ABOUT THIS TASK: Among the lines below, a stretch begins at the one with "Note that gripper" and ends at the one with "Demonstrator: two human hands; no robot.". Repeat that stretch exactly, ends included.

INFORMATION SHOWN:
▽
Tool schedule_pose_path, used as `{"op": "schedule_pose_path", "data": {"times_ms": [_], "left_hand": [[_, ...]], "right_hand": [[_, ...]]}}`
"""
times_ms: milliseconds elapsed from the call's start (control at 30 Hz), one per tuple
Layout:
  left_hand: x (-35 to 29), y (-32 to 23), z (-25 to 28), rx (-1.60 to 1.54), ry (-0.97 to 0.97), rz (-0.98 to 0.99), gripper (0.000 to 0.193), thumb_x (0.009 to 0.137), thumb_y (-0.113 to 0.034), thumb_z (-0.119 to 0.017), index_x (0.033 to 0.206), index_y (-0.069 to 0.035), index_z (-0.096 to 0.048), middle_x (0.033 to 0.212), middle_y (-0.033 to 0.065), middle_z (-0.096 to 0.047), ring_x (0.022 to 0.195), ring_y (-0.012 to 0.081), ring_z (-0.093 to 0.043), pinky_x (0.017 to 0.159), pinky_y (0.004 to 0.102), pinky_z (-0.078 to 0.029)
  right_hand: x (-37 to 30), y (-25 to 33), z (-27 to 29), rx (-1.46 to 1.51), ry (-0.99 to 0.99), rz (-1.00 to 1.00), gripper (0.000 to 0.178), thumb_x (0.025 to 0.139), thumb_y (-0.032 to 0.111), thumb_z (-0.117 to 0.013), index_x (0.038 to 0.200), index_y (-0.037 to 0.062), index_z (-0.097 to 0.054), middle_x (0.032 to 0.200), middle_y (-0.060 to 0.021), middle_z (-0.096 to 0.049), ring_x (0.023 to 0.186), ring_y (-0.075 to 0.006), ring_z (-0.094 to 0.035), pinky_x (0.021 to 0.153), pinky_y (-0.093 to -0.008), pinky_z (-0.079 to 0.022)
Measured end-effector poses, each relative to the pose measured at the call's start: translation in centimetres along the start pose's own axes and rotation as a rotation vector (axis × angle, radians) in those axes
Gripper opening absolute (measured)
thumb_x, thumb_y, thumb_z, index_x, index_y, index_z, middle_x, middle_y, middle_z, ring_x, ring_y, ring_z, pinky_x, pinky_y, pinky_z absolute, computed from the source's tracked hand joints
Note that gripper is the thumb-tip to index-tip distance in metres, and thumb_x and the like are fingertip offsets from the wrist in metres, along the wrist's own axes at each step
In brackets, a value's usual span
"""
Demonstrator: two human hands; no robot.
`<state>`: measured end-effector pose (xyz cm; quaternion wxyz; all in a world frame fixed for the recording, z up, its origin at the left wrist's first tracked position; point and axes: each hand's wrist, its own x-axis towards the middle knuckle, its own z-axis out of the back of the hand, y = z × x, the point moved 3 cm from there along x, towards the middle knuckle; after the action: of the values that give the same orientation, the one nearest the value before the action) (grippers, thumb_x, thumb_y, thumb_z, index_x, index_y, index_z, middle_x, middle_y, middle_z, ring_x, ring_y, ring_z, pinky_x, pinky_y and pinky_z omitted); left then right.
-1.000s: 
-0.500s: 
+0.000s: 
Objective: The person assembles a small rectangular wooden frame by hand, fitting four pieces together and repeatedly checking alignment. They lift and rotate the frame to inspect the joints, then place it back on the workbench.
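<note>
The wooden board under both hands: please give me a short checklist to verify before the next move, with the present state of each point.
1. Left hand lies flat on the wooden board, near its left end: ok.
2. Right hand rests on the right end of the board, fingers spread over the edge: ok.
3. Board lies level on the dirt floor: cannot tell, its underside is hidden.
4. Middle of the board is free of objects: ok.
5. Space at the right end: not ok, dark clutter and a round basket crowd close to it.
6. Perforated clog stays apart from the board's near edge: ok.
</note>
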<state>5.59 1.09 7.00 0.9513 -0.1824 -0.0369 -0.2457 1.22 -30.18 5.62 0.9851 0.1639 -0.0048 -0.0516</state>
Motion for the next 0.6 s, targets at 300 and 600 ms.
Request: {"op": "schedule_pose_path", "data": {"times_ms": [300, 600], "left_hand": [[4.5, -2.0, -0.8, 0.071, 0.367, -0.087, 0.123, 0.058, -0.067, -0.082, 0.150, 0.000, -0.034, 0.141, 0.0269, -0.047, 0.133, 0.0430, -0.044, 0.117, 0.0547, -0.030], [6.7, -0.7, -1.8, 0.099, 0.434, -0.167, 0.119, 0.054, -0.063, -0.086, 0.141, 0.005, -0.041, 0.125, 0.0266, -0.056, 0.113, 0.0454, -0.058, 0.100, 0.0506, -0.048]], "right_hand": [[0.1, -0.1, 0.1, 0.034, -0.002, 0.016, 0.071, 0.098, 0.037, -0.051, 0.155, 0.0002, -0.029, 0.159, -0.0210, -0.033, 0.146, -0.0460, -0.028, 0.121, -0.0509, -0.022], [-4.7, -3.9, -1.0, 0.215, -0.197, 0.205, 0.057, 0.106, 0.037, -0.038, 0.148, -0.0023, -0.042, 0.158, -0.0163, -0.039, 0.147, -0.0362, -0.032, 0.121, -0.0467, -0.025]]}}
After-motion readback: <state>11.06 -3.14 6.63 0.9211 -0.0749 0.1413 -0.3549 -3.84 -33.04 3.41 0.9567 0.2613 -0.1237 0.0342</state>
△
EXPECTED ANSWER:
Note that gripper is the thumb-tip to index-tip distance in metres, and thumb_x and the like are fingertip offsets from the wrist in metres, along the wrist's own axes at each step
In brackets, a value's usual span
"""
Demonstrator: two human hands; no robot.

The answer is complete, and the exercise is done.